**WORK INSTRUCTIONS**
Each record is to be copied exactly, with its pictures left behind.

Segment Start: DATASET EXCERPTS

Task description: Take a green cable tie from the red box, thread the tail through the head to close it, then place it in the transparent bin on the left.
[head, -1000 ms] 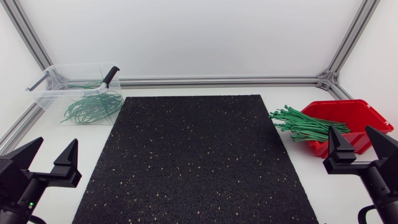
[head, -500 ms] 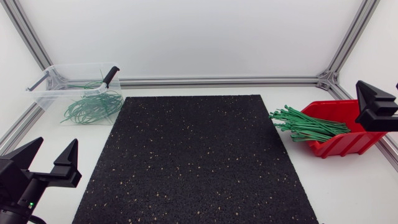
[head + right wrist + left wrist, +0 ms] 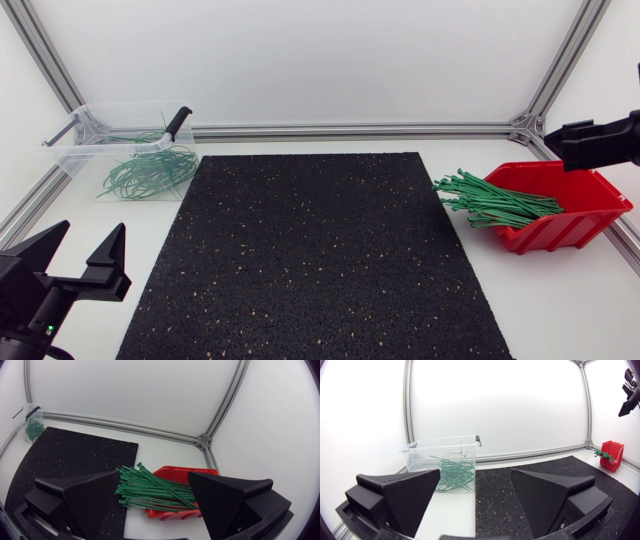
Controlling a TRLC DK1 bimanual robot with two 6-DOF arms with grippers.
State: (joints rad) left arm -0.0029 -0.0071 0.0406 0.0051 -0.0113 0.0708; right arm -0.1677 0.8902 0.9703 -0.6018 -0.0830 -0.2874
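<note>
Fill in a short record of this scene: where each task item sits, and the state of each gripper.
red box: on the table's right side, open front facing the black mat
green cable ties: straight bundle sticking out of the box's front toward the mat
transparent bin: far left corner, holding closed green loops
left gripper: open, empty, at the near left beside the mat
right gripper: open, empty, above the red box
progress: no tie picked yet
</note>
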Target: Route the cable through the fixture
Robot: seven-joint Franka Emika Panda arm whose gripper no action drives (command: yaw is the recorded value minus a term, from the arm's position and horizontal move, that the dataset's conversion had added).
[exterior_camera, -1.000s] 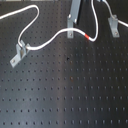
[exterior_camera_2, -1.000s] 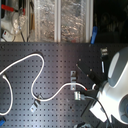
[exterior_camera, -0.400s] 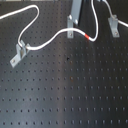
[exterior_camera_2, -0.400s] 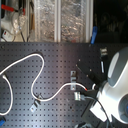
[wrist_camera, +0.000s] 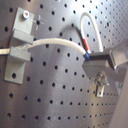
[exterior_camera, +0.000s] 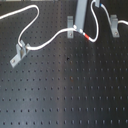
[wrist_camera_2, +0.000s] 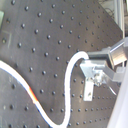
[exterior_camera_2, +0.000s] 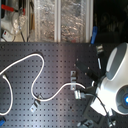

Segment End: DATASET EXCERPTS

**TASK OUTPUT**
Task description: Take a green cable tie from the red box, thread the tail through the head to close it, then place it in the transparent bin on the left.
[head, -1000 ms] 
[head, -500 ms] 
[head + right wrist + left wrist, +0 ms] 
Controlling a TRLC DK1 bimanual robot with two 6-DOF arms with grippers.
State: (joints rad) left arm -0.0029 -0.0071 0.0406 0.0051 -0.0113 0.0708; right arm -0.1677 0.8902 0.9703 -0.6018 -0.0830 -0.2874
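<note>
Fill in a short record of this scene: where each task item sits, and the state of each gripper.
red box: on the table's right side, open front facing the black mat
green cable ties: straight bundle sticking out of the box's front toward the mat
transparent bin: far left corner, holding closed green loops
left gripper: open, empty, at the near left beside the mat
right gripper: open, empty, above the red box
progress: no tie picked yet
</note>
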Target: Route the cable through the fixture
Robot: seven-joint Franka Emika Panda arm whose gripper no action drives (command: yaw is the recorded value minus a term, from the arm's position and horizontal move, that the dataset's conversion had added).
[exterior_camera, -1.000s] 
[exterior_camera_2, -1.000s] 
[exterior_camera, -0.400s] 
[exterior_camera_2, -0.400s] 
[wrist_camera, +0.000s] 
[exterior_camera, +0.000s] 
[wrist_camera_2, +0.000s] 
[exterior_camera_2, +0.000s] 

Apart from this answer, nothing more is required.